The idea is that it inserts new values into the table to produce 
unindexed pages and also updates some values to trigger HOT-updates on 
these pages.

3) Open psql session and run brin_summarize_new_values

select brin_summarize_new_values('idx'::regclass::oid); \watch 2

Wait a bit. And in psql you will see the ERROR.

This error is caused by the problem with root_offsets array bounds. It 
occurs if a new HOT tuple was inserted after we've collected 
root_offsets, and thus we don't have root_offset for tuple's offnum. 
Concurrent insertions are possible, because brin_summarize_new_values() 
only holds ShareUpdateLock on table and no lock (only pin) on the page.

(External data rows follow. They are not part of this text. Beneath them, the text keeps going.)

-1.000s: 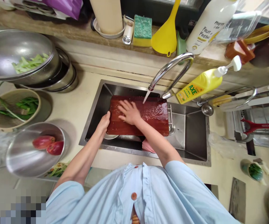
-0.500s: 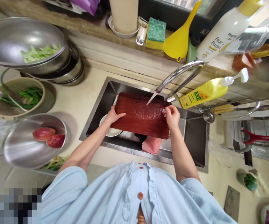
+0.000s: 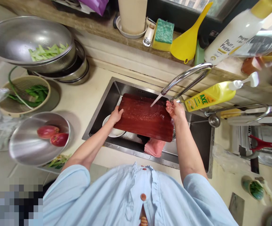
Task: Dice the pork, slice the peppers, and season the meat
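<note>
A dark red wooden cutting board (image 3: 144,121) is held over the steel sink (image 3: 197,138), wet, with water from the curved faucet (image 3: 185,75) running onto its far edge. My left hand (image 3: 116,115) grips the board's left edge. At the board's far right corner my right hand (image 3: 175,110) holds it, fingers curled round the edge. Under the board a white dish (image 3: 112,131) and a pink cloth (image 3: 155,147) lie in the sink.
A yellow dish-soap bottle (image 3: 209,95) lies right of the faucet. On the left counter stand a steel bowl with red fruit (image 3: 52,135), a basket of greens (image 3: 24,94) and a steel colander of cut greens (image 3: 32,44). A sponge (image 3: 163,34) and yellow funnel (image 3: 187,40) sit on the ledge.
My right hand left the board's wet surface, where it was rubbing, and took hold of the right edge. The board is now lifted and tilted under the water stream.
</note>
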The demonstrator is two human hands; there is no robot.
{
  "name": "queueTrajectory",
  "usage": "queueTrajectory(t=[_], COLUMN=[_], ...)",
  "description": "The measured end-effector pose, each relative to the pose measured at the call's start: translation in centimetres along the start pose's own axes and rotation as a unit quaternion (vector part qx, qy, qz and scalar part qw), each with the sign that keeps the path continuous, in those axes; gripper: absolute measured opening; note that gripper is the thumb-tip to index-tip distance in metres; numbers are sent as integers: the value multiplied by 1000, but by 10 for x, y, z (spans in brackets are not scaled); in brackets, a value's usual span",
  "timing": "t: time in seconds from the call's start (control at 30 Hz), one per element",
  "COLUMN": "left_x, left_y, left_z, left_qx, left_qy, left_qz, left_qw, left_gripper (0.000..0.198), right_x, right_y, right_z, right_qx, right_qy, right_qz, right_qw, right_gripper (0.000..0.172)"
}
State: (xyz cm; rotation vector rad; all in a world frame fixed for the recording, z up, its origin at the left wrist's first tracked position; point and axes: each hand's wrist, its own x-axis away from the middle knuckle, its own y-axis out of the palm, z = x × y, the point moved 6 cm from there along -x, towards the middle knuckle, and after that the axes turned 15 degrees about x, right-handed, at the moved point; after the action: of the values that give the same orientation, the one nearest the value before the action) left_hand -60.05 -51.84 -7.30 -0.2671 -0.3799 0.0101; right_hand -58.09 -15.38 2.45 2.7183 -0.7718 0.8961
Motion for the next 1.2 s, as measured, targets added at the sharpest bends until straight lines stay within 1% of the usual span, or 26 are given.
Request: queueTrajectory(t=[0.1,0.2,0.27,0.4,0.5,0.6,0.63,0.67,0.7,0.73,0.77,0.8,0.83,0.87,0.9,0.93,0.97,1.0,1.07,1.1,1.13,1.17,1.2], left_x=[2,5,6,9,12,18,20,23,25,27,29,31,33,35,37,40,43,46,52,55,57,59,59], left_y=[0,-1,-2,-4,-7,-8,-7,-7,-7,-8,-8,-9,-9,-10,-10,-10,-10,-10,-10,-10,-11,-11,-11], left_z=[0,3,7,14,20,26,28,29,31,31,32,31,31,30,29,28,27,26,24,23,22,21,20], left_qx=[-54,-48,-46,-40,-21,-1,-1,-3,-6,-8,-8,-5,0,6,14,22,28,31,34,33,31,30,31], left_qy=[-5,2,14,32,34,34,35,38,41,44,46,48,48,48,45,41,35,29,15,10,6,4,4], left_qz=[10,38,45,44,41,29,25,22,20,19,19,20,19,18,16,15,14,14,21,24,26,24,21], left_qw=[998,998,998,998,998,999,999,999,999,999,999,999,999,999,999,999,999,999,999,999,999,999,999], left_gripper=[45,46,47,50,51,51,51,50,49,48,47,46,45,45,44,44,43,43,42,42,42,42,42], right_x=[1,3,2,-3,-5,8,16,27,40,56,72,85,92,92,85,72,55,37,7,0,0,7,18], right_y=[0,0,1,2,2,8,15,26,43,66,91,116,136,151,160,164,162,156,130,114,97,81,67], right_z=[1,2,2,5,10,26,31,35,38,39,44,52,60,67,69,67,61,52,32,23,18,15,15], right_qx=[-10,-18,-18,25,55,84,119,173,253,348,436,510,566,609,642,669,693,713,742,747,748,747,747], right_qy=[7,3,-3,-14,-19,-23,-45,-90,-165,-265,-357,-423,-465,-487,-493,-486,-468,-440,-357,-319,-294,-288,-295], right_qz=[-8,-22,-26,2,16,21,18,7,-12,-48,-92,-138,-179,-207,-218,-212,-190,-151,-41,14,58,83,90], right_qw=[1000,1000,999,1000,998,996,992,981,953,898,821,736,657,592,546,521,516,525,566,583,592,593,589], right_gripper=[17,17,18,22,25,27,26,25,26,30,38,46,54,59,63,65,66,67,68,68,66,63,59])
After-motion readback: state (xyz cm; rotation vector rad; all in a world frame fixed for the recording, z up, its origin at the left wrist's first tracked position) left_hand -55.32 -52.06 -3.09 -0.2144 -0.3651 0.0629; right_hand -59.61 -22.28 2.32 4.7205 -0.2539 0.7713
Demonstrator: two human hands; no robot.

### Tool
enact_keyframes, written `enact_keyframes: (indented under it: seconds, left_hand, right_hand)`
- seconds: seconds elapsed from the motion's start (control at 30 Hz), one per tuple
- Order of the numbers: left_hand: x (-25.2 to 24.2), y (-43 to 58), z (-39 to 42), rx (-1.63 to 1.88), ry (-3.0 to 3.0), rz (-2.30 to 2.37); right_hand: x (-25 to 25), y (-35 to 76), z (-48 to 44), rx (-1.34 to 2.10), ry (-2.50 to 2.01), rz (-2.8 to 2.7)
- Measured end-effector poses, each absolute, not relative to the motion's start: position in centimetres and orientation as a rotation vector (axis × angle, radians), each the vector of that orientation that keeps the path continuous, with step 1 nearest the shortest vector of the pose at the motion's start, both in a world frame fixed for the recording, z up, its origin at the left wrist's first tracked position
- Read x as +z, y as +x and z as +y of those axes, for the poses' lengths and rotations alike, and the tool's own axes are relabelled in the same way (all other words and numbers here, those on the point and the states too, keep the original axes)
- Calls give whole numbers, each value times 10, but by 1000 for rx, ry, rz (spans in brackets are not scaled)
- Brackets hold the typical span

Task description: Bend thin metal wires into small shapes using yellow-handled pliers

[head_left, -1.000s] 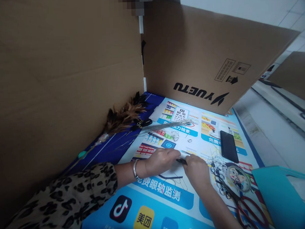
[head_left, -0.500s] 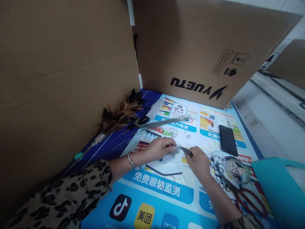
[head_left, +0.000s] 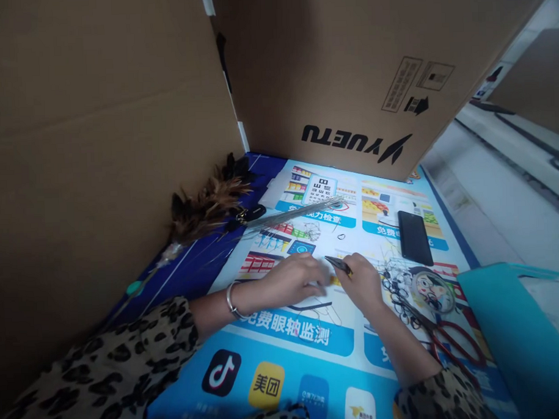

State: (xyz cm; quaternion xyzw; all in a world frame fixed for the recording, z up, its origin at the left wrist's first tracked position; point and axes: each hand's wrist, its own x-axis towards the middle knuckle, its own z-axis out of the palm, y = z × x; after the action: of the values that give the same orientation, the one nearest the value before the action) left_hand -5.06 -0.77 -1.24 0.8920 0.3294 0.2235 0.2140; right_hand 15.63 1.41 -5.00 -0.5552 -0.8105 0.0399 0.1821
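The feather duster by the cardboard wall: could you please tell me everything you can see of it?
The feather duster has brown and black feathers on a thin pale stick with a teal near end. It lies flat on the dark blue edge of the mat, along the foot of the cardboard wall, feathers toward the corner. The left hand and the right hand, which grips a dark tool, are apart from it.

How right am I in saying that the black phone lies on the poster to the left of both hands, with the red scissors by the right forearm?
No: the head view shows the black phone lying on the poster to the right of the left hand and the right hand, which holds a slim dark tool. The red scissors do lie by the right forearm.
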Motion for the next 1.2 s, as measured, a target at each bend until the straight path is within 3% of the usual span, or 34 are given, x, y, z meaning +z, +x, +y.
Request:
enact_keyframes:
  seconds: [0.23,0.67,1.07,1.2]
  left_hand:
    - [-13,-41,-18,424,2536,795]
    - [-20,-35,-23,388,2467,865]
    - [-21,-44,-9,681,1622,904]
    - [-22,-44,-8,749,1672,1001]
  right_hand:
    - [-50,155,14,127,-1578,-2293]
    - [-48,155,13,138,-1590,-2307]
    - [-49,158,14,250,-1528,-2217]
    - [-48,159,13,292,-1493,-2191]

The draft fix is in the attachments. It saves root_offsets_size and 
checks that we only access valid fields.
Patch also adds some debug messages, just to ensure that problem was caught.

TODO:

- check if  heapam_index_validate_scan() has the same problem
- code cleanup
- test other PostgreSQL versions

[1] 
https://www.postgresql.org/message-id/flat/CA%2BTgmoYgwjmmjK24Qxb_vWAu8_Hh7gfVFcr3%2BR7ocdLvYOWJXg%40mail.gmail.com

-- 
Anastasia Lubennikova
Postgres Professional: http://www.postgrespro.com
The Russian Postgres Company


Attachment

Re: [BUG] Error in BRIN summarization

From
Anastasia Lubennikova
Date:
On 23.07.2020 20:39, Anastasia Lubennikova wrote:
> One of our clients caught an error "failed to find parent tuple for 
> heap-only tuple at (50661,130) in table "tbl'" in PostgreSQL v12.
>
> Steps to reproduce (REL_12_STABLE):
>
> 1) Create table with primary key, create brin index, fill table with 
> some initial data:
>
> create table tbl (id int primary key, a int) with (fillfactor=50);
> create index idx on tbl using brin (a) with (autosummarize=on);
> insert into tbl select i, i from generate_series(0,100000) as i;
>
> 2) Run script test_brin.sql using pgbench:
>
>  pgbench postgres -f ../review/brin_test.sql  -n -T 120
>
> The script is a bit messy because I was trying to reproduce a 
> problematic workload. Though I didn't manage to simplify it.
> The idea is that it inserts new values into the table to produce 
> unindexed pages and also updates some values to trigger HOT-updates on 
> these pages.
>
> 3) Open psql session and run brin_summarize_new_values
>
> select brin_summarize_new_values('idx'::regclass::oid); \watch 2
>
> Wait a bit. And in psql you will see the ERROR.
>
> This error is caused by the problem with root_offsets array bounds. It 
> occurs if a new HOT tuple was inserted after we've collected 
> root_offsets, and thus we don't have root_offset for tuple's offnum. 
> Concurrent insertions are possible, because 
> brin_summarize_new_values() only holds ShareUpdateLock on table and no 
> lock (only pin) on the page.
>
> The draft fix is in the attachments. It saves root_offsets_size and 
> checks that we only access valid fields.
> Patch also adds some debug messages, just to ensure that problem was 
> caught.
>
> TODO:
>
> - check if  heapam_index_validate_scan() has the same problem
> - code cleanup
> - test other PostgreSQL versions
>
> [1] 
> https://www.postgresql.org/message-id/flat/CA%2BTgmoYgwjmmjK24Qxb_vWAu8_Hh7gfVFcr3%2BR7ocdLvYOWJXg%40mail.gmail.com
>

Here is the updated version of the fix.
The problem can be reproduced on all supported versions, so I suggest to 
backpatch it.
Code slightly changed in v12, so here are two patches: one for versions 
9.5 to 11 and another for versions from 12 to master.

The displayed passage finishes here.